▶ [Action item] Would you please repeat all of the data exactly, omitting the pictures?

*** Given information ***

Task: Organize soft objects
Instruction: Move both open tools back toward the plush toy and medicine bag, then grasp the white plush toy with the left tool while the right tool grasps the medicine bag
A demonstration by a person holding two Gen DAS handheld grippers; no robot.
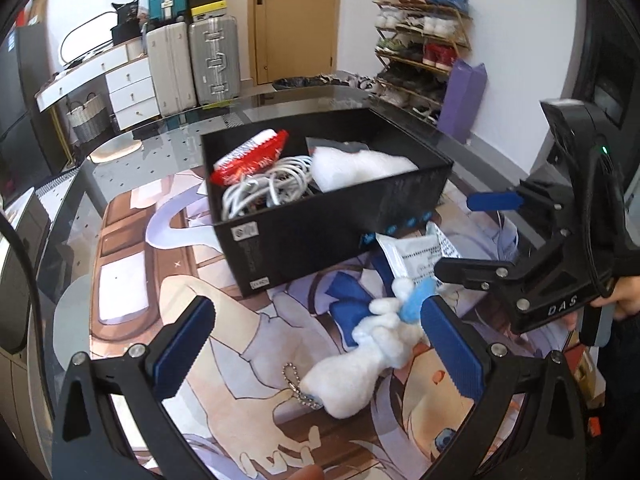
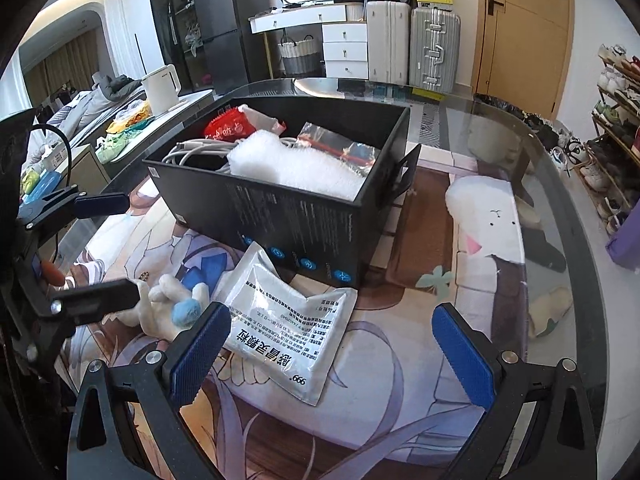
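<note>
A black box (image 1: 320,232) stands on the printed mat; it holds a red packet (image 1: 250,160), white cables (image 1: 264,190) and a white fluffy item (image 1: 360,166). A small white plush with a blue tuft and a ball chain (image 1: 372,348) lies on the mat in front of the box, between my left gripper's open fingers (image 1: 324,352). It also shows in the right wrist view (image 2: 168,308). A silver foil pouch (image 2: 288,328) lies beside it, just ahead of my right gripper (image 2: 332,356), which is open and empty. The right gripper shows in the left wrist view (image 1: 472,236).
The mat (image 2: 400,400) covers a round glass table (image 2: 560,184). The box (image 2: 288,216) sits mid-table. Suitcases (image 1: 192,64), a white drawer unit (image 1: 128,88), a shoe rack (image 1: 424,40) and a purple bag (image 1: 464,100) stand beyond the table. A white kettle (image 2: 162,88) is at the left.
</note>
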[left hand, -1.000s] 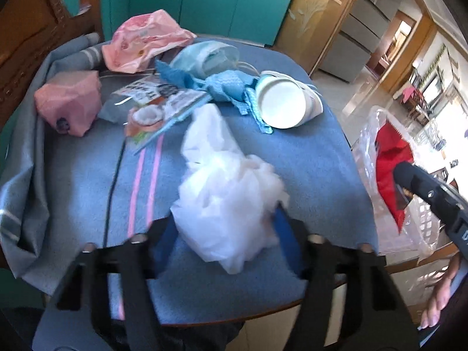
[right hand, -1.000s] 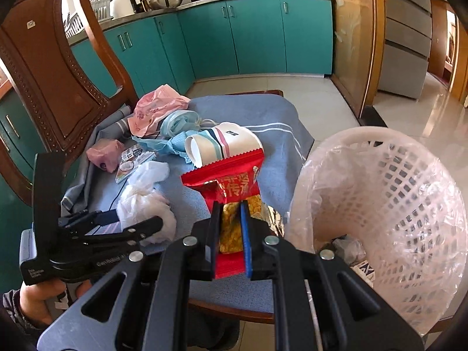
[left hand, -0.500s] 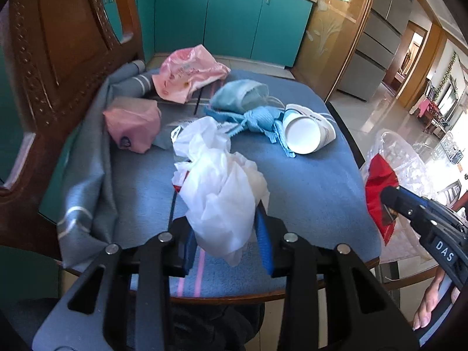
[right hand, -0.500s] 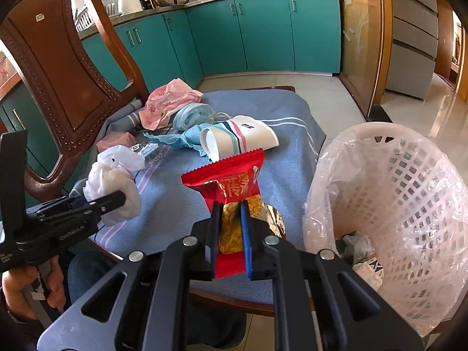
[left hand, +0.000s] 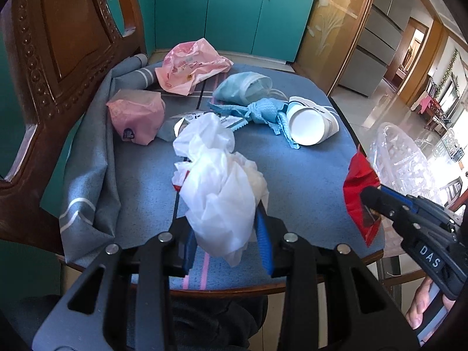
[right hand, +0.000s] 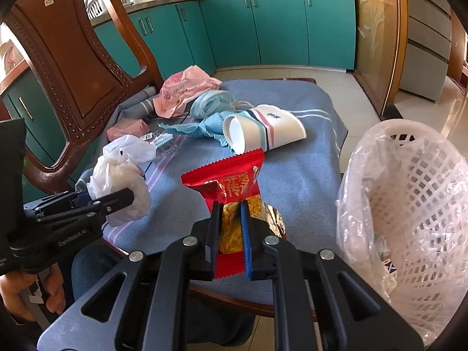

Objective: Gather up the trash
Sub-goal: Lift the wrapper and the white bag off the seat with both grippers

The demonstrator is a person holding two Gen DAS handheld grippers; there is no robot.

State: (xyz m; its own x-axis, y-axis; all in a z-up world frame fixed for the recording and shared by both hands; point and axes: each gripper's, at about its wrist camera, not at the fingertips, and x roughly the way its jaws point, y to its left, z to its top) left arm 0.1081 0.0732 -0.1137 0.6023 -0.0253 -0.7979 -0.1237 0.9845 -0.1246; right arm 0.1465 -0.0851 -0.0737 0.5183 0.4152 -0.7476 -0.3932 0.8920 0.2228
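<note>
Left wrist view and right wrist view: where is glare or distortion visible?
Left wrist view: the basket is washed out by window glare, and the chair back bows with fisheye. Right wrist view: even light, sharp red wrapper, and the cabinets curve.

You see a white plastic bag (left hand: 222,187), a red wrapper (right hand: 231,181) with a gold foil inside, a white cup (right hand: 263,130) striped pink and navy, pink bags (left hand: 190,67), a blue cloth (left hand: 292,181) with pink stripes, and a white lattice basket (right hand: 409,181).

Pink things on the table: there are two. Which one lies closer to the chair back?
The small crumpled pink packet, lying at the table's left edge right beside the wooden chair back. The larger pink plastic bag lies farther back, toward the middle.
</note>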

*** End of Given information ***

▶ [Your solution]
Task: Organize soft objects
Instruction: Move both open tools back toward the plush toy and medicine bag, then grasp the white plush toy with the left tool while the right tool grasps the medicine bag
A demonstration by a person holding two Gen DAS handheld grippers; no robot.
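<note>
A black box (image 1: 320,232) stands on the printed mat; it holds a red packet (image 1: 250,160), white cables (image 1: 264,190) and a white fluffy item (image 1: 360,166). A small white plush with a blue tuft and a ball chain (image 1: 372,348) lies on the mat in front of the box, between my left gripper's open fingers (image 1: 324,352). It also shows in the right wrist view (image 2: 168,308). A silver foil pouch (image 2: 288,328) lies beside it, just ahead of my right gripper (image 2: 332,356), which is open and empty. The right gripper shows in the left wrist view (image 1: 472,236).
The mat (image 2: 400,400) covers a round glass table (image 2: 560,184). The box (image 2: 288,216) sits mid-table. Suitcases (image 1: 192,64), a white drawer unit (image 1: 128,88), a shoe rack (image 1: 424,40) and a purple bag (image 1: 464,100) stand beyond the table. A white kettle (image 2: 162,88) is at the left.
</note>
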[left hand, -1.000s] 
[right hand, -1.000s] 
[left hand, -0.500s] 
[right hand, -0.500s] 
[left hand, +0.000s] 
[right hand, +0.000s] 

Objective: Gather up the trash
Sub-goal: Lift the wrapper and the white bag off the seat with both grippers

The demonstrator is a person holding two Gen DAS handheld grippers; there is no robot.

State: (xyz m; its own x-axis, y-axis; all in a z-up world frame fixed for the recording and shared by both hands; point and axes: each gripper's, at about its wrist camera, not at the fingertips, and x roughly the way its jaws point, y to its left, z to its top) left arm 0.1081 0.0732 -0.1137 0.6023 -0.0253 -0.7979 -0.1237 0.9845 -0.1246; right arm 0.1465 -0.0851 -0.0737 0.5183 0.4152 -0.7476 -0.3932 0.8920 0.2228
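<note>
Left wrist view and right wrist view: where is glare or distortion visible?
Left wrist view: the basket is washed out by window glare, and the chair back bows with fisheye. Right wrist view: even light, sharp red wrapper, and the cabinets curve.

You see a white plastic bag (left hand: 222,187), a red wrapper (right hand: 231,181) with a gold foil inside, a white cup (right hand: 263,130) striped pink and navy, pink bags (left hand: 190,67), a blue cloth (left hand: 292,181) with pink stripes, and a white lattice basket (right hand: 409,181).

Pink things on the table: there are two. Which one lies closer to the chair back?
The small crumpled pink packet, lying at the table's left edge right beside the wooden chair back. The larger pink plastic bag lies farther back, toward the middle.
</note>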

No additional output is expected for this exercise.